# Introduction to NoSQL databases

This introduction walks through the CRUD (create, read, update, delete) operations on `mongodb`.

## MongoDB

MongoDB is a document-oriented NoSQL database. It stores data in JSON-like documents with dynamic schemas, making the integration of data in certain types of applications easier and faster.

We will be connecting to a MongoDB cluster hosted on MongoDB Atlas. MongoDB Atlas is a cloud database service that allows you to host MongoDB databases on the cloud.

Prerequisite:
The learner is required to set up an account on MongoDB [here](https://www.mongodb.com/) and set up a (free tier) cluster. Please take note of the cluster URL and credentials (DB username and DB password) required to access the cluster. If necessary, you can refer to the screenshots below:

[step 0](../assets/mongodb_setup_step0.png) (When prompted, set up your username and password - note it down!)

[step 1](../assets/mongodb_setup_step1.png) (Create a cluster)

[step 2](../assets/mongodb_setup_step2.png) (Choose **free** cluster and 'Create Deployment')

[step 3](../assets/mongodb_setup_step3.png) (Click 'Drivers' to see how to access using python)

[step 4](../assets/mongodb_setup_step4.png) (Copy and paste the code into a cell below - note you have to input your password as well)

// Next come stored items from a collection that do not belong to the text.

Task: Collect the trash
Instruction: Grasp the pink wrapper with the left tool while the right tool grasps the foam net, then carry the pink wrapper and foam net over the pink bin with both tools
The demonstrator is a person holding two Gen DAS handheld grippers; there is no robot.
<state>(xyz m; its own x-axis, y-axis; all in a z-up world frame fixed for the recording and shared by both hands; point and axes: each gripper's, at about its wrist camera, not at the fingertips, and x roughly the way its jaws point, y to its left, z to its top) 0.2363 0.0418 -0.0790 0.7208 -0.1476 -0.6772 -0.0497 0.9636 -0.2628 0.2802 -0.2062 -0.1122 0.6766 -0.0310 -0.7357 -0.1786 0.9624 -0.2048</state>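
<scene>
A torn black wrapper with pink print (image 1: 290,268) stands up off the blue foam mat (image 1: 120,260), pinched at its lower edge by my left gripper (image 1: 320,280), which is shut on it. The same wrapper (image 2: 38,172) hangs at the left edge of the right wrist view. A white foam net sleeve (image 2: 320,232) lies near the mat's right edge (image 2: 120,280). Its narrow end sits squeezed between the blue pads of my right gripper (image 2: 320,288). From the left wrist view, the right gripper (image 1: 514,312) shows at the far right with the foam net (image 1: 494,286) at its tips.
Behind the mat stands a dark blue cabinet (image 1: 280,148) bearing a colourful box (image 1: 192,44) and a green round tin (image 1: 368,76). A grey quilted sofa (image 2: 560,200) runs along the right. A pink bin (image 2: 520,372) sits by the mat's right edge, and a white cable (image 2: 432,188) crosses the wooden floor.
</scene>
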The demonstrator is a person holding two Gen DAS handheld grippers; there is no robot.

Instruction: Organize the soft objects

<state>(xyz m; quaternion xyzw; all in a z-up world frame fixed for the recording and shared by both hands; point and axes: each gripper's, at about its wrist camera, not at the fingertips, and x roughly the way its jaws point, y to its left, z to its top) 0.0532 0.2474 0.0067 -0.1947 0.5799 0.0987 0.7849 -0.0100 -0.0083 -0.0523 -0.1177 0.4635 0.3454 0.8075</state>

We will be using the `pymongo` library to connect to the MongoDB database. First, we import the library:

In [1]:
import pymongo

Set up the connection to the cluster (replace \<DB-USERNAME\>, \<DB-PASSWORD\>, \<CLUSTER-NAME\> below with your own):

In [None]:
client = pymongo.MongoClient("mongodb+srv://<DB-USERNAME>:<DB-PASSWORD>@<CLUSTER-NAME>.mongodb.net/test?retryWrites=true&w=majority")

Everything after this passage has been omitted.